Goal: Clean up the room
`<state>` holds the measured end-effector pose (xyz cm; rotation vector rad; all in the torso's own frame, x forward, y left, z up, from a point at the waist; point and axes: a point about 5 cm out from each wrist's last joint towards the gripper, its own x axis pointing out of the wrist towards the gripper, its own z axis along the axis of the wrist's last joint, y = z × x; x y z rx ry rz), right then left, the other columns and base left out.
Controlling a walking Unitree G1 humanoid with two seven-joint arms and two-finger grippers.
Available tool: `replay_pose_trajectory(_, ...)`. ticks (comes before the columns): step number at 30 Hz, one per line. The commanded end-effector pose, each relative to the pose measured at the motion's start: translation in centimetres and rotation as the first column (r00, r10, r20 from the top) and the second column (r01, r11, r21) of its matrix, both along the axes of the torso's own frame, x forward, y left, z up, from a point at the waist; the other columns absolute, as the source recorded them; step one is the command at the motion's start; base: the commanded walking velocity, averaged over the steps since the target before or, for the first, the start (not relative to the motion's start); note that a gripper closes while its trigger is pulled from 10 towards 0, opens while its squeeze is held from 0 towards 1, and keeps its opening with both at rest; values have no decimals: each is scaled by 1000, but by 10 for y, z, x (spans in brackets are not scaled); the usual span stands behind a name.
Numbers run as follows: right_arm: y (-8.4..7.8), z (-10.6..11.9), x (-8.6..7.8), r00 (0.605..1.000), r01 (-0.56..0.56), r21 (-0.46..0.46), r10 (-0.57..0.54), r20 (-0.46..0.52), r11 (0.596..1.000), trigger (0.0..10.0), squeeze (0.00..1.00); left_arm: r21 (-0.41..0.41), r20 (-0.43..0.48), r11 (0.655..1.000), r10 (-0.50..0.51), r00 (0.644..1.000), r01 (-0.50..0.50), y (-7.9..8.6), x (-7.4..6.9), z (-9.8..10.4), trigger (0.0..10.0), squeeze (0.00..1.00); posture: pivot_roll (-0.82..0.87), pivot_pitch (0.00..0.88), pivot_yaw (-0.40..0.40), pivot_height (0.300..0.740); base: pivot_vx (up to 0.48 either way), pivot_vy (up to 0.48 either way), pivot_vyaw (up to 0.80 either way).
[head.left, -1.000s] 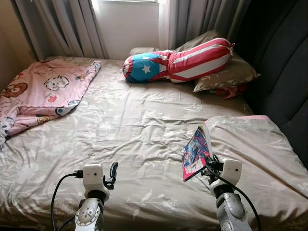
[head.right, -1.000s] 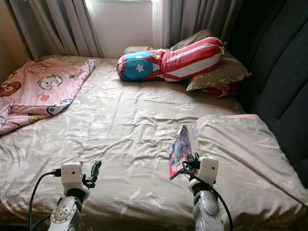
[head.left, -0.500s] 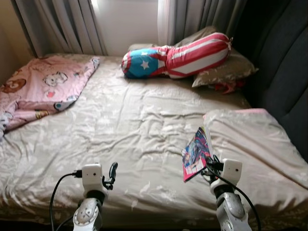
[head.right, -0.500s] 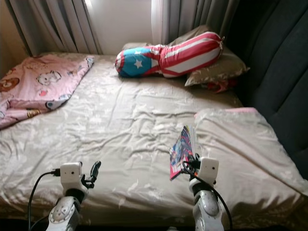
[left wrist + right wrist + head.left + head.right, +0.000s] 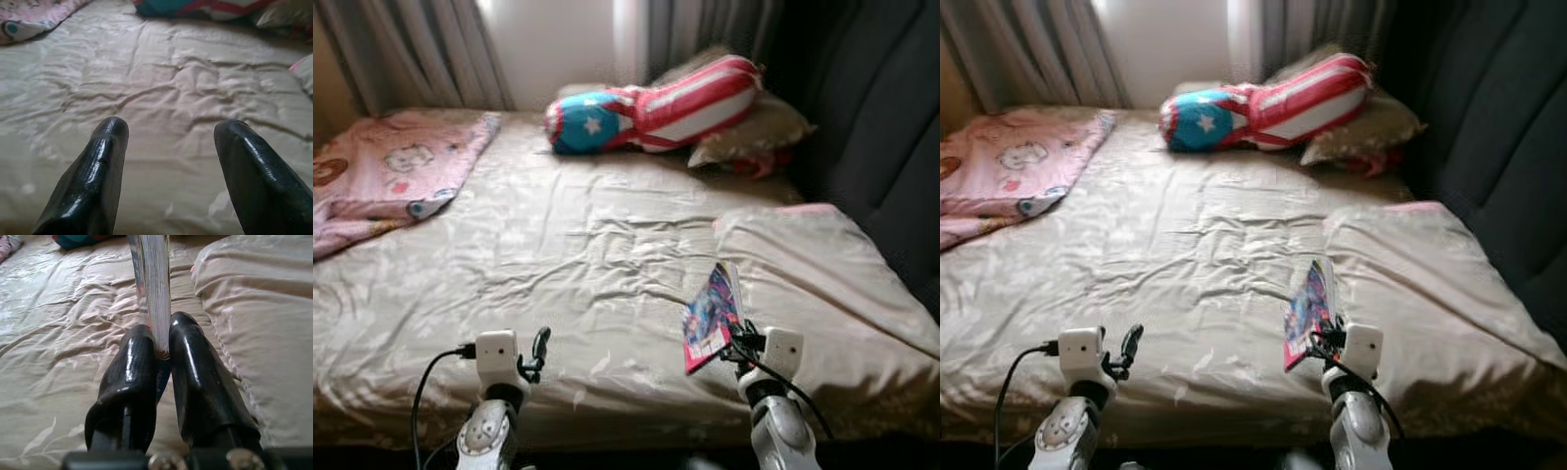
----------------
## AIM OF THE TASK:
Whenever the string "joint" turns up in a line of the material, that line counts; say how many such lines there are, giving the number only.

## WRITTEN SOLUTION:
2